Man/Wil: How long do they wait?

Captain: Some an hour...some a lifetime...

Man/Wil: Do they all await the Inquisition?

Captain: Ah, no, these are merely thieves and murderers. (Starting to leave, then turning back) If you need anything, just shout. (Then as an afterthought, he adds) If you’re able. (He exits)

Manservant: (Apprehensively) What did he mean by that?

Man/Wil: Calm yourself. There is a remedy for everything but death.

Manservant: That could be the very one we need!

A large number of the prisoners in the common room began moving, circling, and approaching the new prisoners like animals who scent pray.

Man/Wil: (With great courtliness). Good morning, gentlemen...ladies. I regret being thrust upon you in this manner, and hope you will not find my company objectionable. In any case I shall not be among you very long. The Inquisition--

With a yell, the prisoners attacked. The new captive among them and his manservant were seized, tripped up and pinned to the floor. The older prisoners began busily rifling the pockets of the interlopers as The Governor, a big man of obvious authority, awakened from sleep.

The Governor: (In a roar) Enough! Noise, trouble, fights...kill each other if you must but for God’s sake, do it quietly! (To the new man) Who are you? Eh? Speak up!

Man/Wil: (Gasping as his throat is freed) Cervantes. Don Miguel de Cervantes.

The Governor: (With mock respect) A gentleman!

Cervantes/Wil: (Painfully getting to his feet) It has never saved me from going to bed hungry.

The Governor: (Indicating the manservant) And that?

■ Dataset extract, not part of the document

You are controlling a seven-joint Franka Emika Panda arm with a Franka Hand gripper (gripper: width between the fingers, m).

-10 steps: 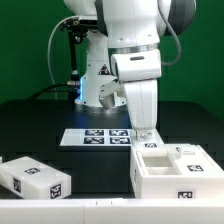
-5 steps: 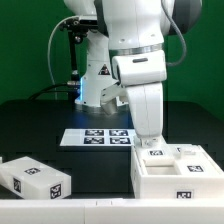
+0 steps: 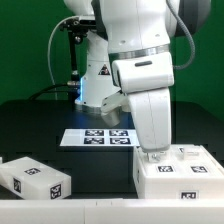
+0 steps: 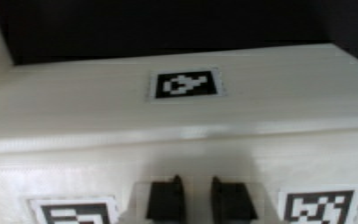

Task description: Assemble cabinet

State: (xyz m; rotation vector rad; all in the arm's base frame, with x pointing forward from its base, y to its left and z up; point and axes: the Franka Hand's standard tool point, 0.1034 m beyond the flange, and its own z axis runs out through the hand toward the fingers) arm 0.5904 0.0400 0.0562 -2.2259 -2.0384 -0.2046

Cervantes/Wil: My servant. May I have the honor--?

The Governor: They call me The Governor. What’s your game?

Cervantes/Wil: My game...?

The Governor: (Impatiently) Your specialty, man. Cutpurse? Highwayman?

Cervantes/Wil: Oh, nothing so interesting! I am a poet. A poet of the theatre--a playwright and an actor.

The Duke: (A prisoner of draggle-tail elegance smirks.) They’re putting men in prison for that?


* * *

Dystopia,
December,
2121


Wil looked around his cell. “Precisely for that!” he shouted and walked toward the cell door. He placed his hands on the bars and shook them fiercely. His ancestor would have been able to bend the steel in his bare hands. But each succeeding generation of the Kent family possessed less superpowers resulting in this Kent’s much limited abilities.

His daughter, Claire, would joke that she believed he still possessed a modicum of visual and auditory powers, because he seemed to always know when she was just about to get herself into trouble and chastise her.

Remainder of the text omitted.